• Prompt
Please copy each line of the listing below in which the word "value" appears.

• Recorded data
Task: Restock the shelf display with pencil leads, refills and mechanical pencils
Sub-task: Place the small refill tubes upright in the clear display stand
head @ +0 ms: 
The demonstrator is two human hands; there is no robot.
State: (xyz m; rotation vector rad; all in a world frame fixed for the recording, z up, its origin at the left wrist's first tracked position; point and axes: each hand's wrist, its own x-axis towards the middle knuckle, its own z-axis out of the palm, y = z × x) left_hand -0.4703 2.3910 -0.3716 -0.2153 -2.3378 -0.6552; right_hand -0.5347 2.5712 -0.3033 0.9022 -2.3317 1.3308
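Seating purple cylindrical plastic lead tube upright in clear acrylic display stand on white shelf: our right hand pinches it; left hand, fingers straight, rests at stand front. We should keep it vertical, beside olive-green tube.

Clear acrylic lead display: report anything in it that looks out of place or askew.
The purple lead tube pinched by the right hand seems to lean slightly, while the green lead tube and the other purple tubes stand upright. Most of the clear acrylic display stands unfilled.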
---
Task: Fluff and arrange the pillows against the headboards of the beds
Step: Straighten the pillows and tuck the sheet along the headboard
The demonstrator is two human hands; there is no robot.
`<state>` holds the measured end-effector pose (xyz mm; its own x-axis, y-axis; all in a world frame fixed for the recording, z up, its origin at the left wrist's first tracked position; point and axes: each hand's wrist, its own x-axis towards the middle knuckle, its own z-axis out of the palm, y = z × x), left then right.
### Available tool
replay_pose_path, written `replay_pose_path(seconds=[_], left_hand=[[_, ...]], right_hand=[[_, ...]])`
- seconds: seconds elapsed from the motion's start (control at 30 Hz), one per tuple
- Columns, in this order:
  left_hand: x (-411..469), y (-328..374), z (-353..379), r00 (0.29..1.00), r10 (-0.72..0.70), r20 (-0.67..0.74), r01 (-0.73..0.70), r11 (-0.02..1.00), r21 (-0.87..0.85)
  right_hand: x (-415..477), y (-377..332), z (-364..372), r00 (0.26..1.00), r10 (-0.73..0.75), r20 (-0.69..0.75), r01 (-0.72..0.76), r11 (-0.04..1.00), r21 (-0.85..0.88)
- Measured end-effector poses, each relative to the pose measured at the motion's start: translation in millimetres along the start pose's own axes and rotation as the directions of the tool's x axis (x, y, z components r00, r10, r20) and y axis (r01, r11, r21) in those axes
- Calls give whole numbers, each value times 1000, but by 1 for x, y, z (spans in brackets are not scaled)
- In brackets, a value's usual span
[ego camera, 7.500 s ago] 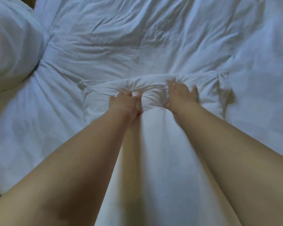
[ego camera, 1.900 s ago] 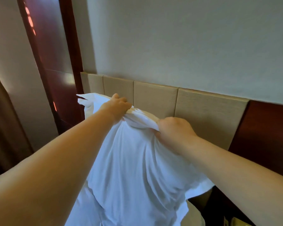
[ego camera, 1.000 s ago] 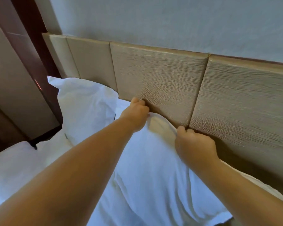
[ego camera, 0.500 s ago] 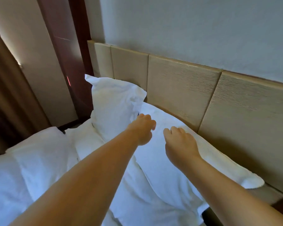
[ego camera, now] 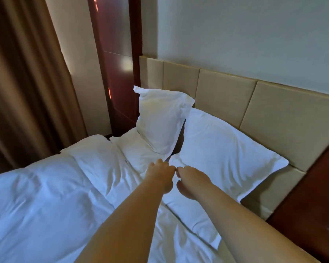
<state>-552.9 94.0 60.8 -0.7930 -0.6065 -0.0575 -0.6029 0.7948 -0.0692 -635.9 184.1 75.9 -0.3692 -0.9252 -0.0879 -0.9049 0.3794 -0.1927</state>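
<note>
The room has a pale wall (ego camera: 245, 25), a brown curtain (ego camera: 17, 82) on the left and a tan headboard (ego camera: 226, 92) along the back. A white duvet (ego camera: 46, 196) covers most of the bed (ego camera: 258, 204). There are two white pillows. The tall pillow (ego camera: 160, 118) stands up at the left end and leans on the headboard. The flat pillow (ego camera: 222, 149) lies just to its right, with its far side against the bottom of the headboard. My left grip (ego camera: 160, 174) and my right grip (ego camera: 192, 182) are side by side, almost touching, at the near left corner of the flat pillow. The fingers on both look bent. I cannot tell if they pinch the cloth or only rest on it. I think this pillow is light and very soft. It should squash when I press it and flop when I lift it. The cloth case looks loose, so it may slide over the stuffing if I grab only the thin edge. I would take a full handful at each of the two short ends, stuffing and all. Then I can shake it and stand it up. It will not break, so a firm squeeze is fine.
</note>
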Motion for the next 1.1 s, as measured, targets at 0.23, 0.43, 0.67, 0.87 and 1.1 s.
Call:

• Result for this exercise
- Calls give whole numbers, each value times 1000, but by 1 for x, y, z (spans in brackets are not scaled)
- In brackets, a value's usual span

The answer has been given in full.